# Trout/Reds in the rivers?



## DukeDevil91 (Oct 18, 2007)

Are they there yet? Particularly talking about the East Bay river or Blackwater.


----------



## BloodyWaters (Nov 22, 2008)

they're not thick yet, specks are making there way up there but no gator trout yet. some descent slot red's tailing the flats just outside of the mouths.


----------



## choppedliver (Apr 4, 2009)

> *DukeDevil91 (12/12/2009)*Are they there yet? Particularly talking about the East Bay river or Blackwater.

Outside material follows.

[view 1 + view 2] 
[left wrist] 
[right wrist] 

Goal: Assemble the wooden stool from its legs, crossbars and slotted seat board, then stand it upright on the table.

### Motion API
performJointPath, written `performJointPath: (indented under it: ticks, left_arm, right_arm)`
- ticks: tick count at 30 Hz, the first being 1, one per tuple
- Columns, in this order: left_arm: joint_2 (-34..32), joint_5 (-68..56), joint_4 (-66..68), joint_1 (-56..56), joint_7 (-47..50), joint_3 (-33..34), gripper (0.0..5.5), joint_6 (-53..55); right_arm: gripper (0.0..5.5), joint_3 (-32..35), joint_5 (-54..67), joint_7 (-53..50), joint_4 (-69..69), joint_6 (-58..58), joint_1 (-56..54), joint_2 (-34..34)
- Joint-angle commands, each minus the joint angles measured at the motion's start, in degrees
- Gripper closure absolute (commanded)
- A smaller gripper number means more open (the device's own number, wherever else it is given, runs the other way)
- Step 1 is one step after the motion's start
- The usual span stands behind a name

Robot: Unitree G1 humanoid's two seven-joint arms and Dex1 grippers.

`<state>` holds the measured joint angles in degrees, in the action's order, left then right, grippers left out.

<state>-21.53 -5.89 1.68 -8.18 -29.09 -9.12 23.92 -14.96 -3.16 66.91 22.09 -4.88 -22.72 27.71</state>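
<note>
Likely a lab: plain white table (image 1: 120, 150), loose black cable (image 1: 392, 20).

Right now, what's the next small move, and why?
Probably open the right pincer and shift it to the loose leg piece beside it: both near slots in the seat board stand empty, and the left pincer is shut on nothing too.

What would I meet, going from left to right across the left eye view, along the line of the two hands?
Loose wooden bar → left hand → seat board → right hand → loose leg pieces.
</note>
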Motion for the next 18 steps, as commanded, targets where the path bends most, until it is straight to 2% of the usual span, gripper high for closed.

Do the trout and reds migrate to shallow waters during the winter?? I dont know much about the migration patterns of different species


----------



## BloodyWaters (Nov 22, 2008)

Yes they run north to spawn, some sooner than other's. It continues from now until Feb.


----------



## nojerseydevil (Jan 23, 2009)

Same question. Are they there yet? I haven't seen them and I'm at the East River every week. If they are looking for warmer water, the East Bay water as been warmer than the East River's. I went last week, the weather was bad. The water temp in the East River was 48 and the temp in the East Bay was 56. So what temps are we looking for to get the "Gator Trout."

NJD:usaflag


----------



## Jighead (Feb 11, 2009)

water temp 48?? was your cooler leaking near your transducer? just kidding. That seems rather cold to me. Is that right?


----------



## BloodyWaters (Nov 22, 2008)

Water temp for river,yes. it's not necessarily all to do with the temp though. you'll definitely find them in the holes and cuts. The bite has been very lazy though. Wait till it gets closer to spawning season when they start to need to fatten up, they'll eat anything they can.


----------



## Jighead (Feb 11, 2009)

> *BloodyWaters (12/13/2009)*Water temp for river,yes. it's not necessarily all to do with the temp though. you'll definitely find them in the holes and cuts. The bite has been very lazy though. Wait till it gets closer to spawning season when they start to need to fatten up, they'll eat anything they can.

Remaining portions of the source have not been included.